# THE RECORDS:
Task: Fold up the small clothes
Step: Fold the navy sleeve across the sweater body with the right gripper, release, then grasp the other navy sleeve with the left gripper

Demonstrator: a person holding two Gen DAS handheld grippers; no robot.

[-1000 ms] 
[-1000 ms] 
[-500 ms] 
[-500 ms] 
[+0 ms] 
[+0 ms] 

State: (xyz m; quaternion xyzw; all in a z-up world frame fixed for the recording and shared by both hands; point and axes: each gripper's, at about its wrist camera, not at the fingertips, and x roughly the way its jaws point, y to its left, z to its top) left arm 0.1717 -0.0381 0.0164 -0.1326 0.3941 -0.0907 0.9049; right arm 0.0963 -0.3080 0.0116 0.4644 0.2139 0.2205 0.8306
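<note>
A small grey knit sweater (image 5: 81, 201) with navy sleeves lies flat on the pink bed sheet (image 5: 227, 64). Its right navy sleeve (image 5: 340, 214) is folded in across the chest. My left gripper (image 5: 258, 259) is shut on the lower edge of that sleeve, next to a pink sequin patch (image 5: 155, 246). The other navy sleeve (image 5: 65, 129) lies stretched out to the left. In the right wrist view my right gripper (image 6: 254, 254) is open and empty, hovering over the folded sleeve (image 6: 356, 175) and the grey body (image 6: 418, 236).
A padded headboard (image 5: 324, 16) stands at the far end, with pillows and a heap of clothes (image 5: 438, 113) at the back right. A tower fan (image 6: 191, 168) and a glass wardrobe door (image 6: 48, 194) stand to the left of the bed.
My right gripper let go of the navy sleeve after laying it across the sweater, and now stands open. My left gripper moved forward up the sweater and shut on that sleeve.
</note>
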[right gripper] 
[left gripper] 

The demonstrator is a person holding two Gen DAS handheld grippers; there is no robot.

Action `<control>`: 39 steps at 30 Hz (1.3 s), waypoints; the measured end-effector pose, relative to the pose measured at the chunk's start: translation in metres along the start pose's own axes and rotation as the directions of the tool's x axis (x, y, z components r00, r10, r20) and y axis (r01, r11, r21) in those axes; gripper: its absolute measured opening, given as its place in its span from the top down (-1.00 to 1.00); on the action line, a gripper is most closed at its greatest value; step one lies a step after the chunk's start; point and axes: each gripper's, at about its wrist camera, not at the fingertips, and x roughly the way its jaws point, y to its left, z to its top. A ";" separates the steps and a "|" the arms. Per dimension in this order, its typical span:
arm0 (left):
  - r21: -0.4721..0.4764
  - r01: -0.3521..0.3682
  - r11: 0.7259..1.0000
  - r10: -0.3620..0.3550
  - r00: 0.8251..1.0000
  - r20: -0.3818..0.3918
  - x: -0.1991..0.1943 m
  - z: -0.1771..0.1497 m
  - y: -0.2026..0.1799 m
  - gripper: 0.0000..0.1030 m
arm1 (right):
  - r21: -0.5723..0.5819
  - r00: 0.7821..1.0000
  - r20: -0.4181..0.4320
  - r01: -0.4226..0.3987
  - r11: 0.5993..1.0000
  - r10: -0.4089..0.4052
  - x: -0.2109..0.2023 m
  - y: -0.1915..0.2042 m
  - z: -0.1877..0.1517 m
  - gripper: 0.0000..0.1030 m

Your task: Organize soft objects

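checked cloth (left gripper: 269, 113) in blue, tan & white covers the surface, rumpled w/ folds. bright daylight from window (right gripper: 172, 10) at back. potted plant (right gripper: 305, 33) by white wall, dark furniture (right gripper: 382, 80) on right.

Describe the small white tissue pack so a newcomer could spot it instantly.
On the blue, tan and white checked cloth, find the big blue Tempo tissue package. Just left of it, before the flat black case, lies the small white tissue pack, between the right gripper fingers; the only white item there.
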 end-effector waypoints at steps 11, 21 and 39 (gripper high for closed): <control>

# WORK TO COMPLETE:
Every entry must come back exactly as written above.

# SOLUTION TO THIS PROBLEM:
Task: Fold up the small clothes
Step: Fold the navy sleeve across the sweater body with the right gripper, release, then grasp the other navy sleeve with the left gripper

Demonstrator: a person holding two Gen DAS handheld grippers; no robot.

[-1000 ms] 
[-1000 ms] 
[-500 ms] 
[-500 ms] 
[+0 ms] 
[+0 ms] 

State: (xyz m; quaternion xyzw; all in a z-up world frame fixed for the recording and shared by both hands; point and axes: each gripper's, at about its wrist camera, not at the fingertips, and x roughly the way its jaws point, y to its left, z to its top) left arm 0.1717 -0.0381 0.0164 -0.1326 0.3941 -0.0907 0.9049; right arm 0.0963 -0.3080 0.0116 0.4644 0.2139 0.2205 0.8306
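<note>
A small grey knit sweater (image 5: 81, 201) with navy sleeves lies flat on the pink bed sheet (image 5: 227, 64). Its right navy sleeve (image 5: 340, 214) is folded in across the chest. My left gripper (image 5: 258, 259) is shut on the lower edge of that sleeve, next to a pink sequin patch (image 5: 155, 246). The other navy sleeve (image 5: 65, 129) lies stretched out to the left. In the right wrist view my right gripper (image 6: 254, 254) is open and empty, hovering over the folded sleeve (image 6: 356, 175) and the grey body (image 6: 418, 236).
A padded headboard (image 5: 324, 16) stands at the far end, with pillows and a heap of clothes (image 5: 438, 113) at the back right. A tower fan (image 6: 191, 168) and a glass wardrobe door (image 6: 48, 194) stand to the left of the bed.
My right gripper let go of the navy sleeve after laying it across the sweater, and now stands open. My left gripper moved forward up the sweater and shut on that sleeve.
</note>
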[right gripper] 
[left gripper] 

The demonstrator is a person holding two Gen DAS handheld grippers; there is no robot.

Action `<control>`: 39 steps at 30 Hz (1.3 s), waypoints; the measured end-effector pose, relative to the pose measured at the chunk's start: translation in metres along the start pose's own axes and rotation as the directions of the tool's x axis (x, y, z components r00, r10, r20) and y axis (r01, r11, r21) in those axes; gripper: its absolute measured opening, given as its place in its span from the top down (-1.00 to 1.00); on the action line, a gripper is most closed at its greatest value; step one lies a step after the chunk's start; point and axes: each gripper's, at about its wrist camera, not at the fingertips, and x roughly the way its jaws point, y to its left, z to its top. A ";" separates the steps and a "|" the arms. Per dimension in this order, its typical span:
arm0 (left):
  - r21: -0.4721..0.4764
  - r01: -0.3521..0.3682
  - r11: 0.7259..1.0000
  - r10: -0.3620..0.3550
  - r00: 0.8251..1.0000
  - r20: -0.3818..0.3918
  - x: -0.1991..0.1943 m
  - z: -0.1771..0.1497 m
  - y: -0.2026..0.1799 m
  - gripper: 0.0000..0.1030 m
arm1 (right):
  - r21: -0.5723..0.5819
  - r00: 0.7821..1.0000
  - r20: -0.4181..0.4320
  - r01: -0.4226..0.3987
  - r11: 0.5993..1.0000
  - r10: -0.4089..0.4052
  - x: -0.2109..0.2023 m
  - y: -0.1915..0.2042 m
  - z: -0.1877..0.1517 m
  - gripper: 0.0000..0.1030 m

Your task: Organize soft objects

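checked cloth (left gripper: 269, 113) in blue, tan & white covers the surface, rumpled w/ folds. bright daylight from window (right gripper: 172, 10) at back. potted plant (right gripper: 305, 33) by white wall, dark furniture (right gripper: 382, 80) on right.

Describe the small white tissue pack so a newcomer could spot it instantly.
On the blue, tan and white checked cloth, find the big blue Tempo tissue package. Just left of it, before the flat black case, lies the small white tissue pack, between the right gripper fingers; the only white item there.
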 end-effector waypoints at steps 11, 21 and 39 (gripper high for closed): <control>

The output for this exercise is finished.